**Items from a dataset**
Segment Open

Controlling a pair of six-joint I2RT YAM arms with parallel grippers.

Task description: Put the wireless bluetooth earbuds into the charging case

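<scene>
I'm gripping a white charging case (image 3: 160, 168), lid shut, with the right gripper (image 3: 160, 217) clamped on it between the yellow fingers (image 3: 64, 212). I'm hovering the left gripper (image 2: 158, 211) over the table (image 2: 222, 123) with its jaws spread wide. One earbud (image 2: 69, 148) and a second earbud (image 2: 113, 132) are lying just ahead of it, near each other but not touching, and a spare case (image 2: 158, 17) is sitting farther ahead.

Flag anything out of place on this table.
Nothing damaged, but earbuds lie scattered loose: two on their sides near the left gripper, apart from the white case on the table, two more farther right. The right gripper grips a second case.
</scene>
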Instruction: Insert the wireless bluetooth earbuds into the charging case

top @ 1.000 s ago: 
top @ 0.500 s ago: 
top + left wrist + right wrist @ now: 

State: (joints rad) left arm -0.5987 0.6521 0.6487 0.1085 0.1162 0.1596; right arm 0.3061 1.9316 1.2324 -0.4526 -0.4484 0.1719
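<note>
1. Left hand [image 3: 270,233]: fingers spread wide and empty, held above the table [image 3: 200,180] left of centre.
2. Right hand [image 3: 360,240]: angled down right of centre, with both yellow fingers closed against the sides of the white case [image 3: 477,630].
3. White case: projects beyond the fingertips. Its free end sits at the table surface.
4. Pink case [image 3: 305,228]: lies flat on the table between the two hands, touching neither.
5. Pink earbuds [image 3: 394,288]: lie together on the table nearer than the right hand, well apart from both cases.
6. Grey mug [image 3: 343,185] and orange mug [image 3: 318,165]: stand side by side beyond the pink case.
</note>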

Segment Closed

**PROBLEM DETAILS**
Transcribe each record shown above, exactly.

**THE ANSWER**
Controlling a pair of six-joint I2RT YAM arms with parallel grippers.

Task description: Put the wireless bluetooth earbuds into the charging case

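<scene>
I'm gripping a white charging case (image 3: 160, 168), lid shut, with the right gripper (image 3: 160, 217) clamped on it between the yellow fingers (image 3: 64, 212). I'm hovering the left gripper (image 2: 158, 211) over the table (image 2: 222, 123) with its jaws spread wide. One earbud (image 2: 69, 148) and a second earbud (image 2: 113, 132) are lying just ahead of it, near each other but not touching, and a spare case (image 2: 158, 17) is sitting farther ahead.

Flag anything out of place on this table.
Nothing damaged, but earbuds lie scattered loose: two on their sides near the left gripper, apart from the white case on the table, two more farther right. The right gripper grips a second case.
</scene>
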Instruction: Insert the wireless bluetooth earbuds into the charging case

top @ 1.000 s ago: 
top @ 0.500 s ago: 
top + left wrist + right wrist @ now: 

State: (joints rad) left arm -0.5987 0.6521 0.6487 0.1085 0.1162 0.1596; right arm 0.3061 1.9316 1.2324 -0.4526 -0.4484 0.1719
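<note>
1. Left hand [image 3: 270,233]: fingers spread wide and empty, held above the table [image 3: 200,180] left of centre.
2. Right hand [image 3: 360,240]: angled down right of centre, with both yellow fingers closed against the sides of the white case [image 3: 477,630].
3. White case: projects beyond the fingertips. Its free end sits at the table surface.
4. Pink case [image 3: 305,228]: lies flat on the table between the two hands, touching neither.
5. Pink earbuds [image 3: 394,288]: lie together on the table nearer than the right hand, well apart from both cases.
6. Grey mug [image 3: 343,185] and orange mug [image 3: 318,165]: stand side by side beyond the pink case.
</note>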

The full answer has been given.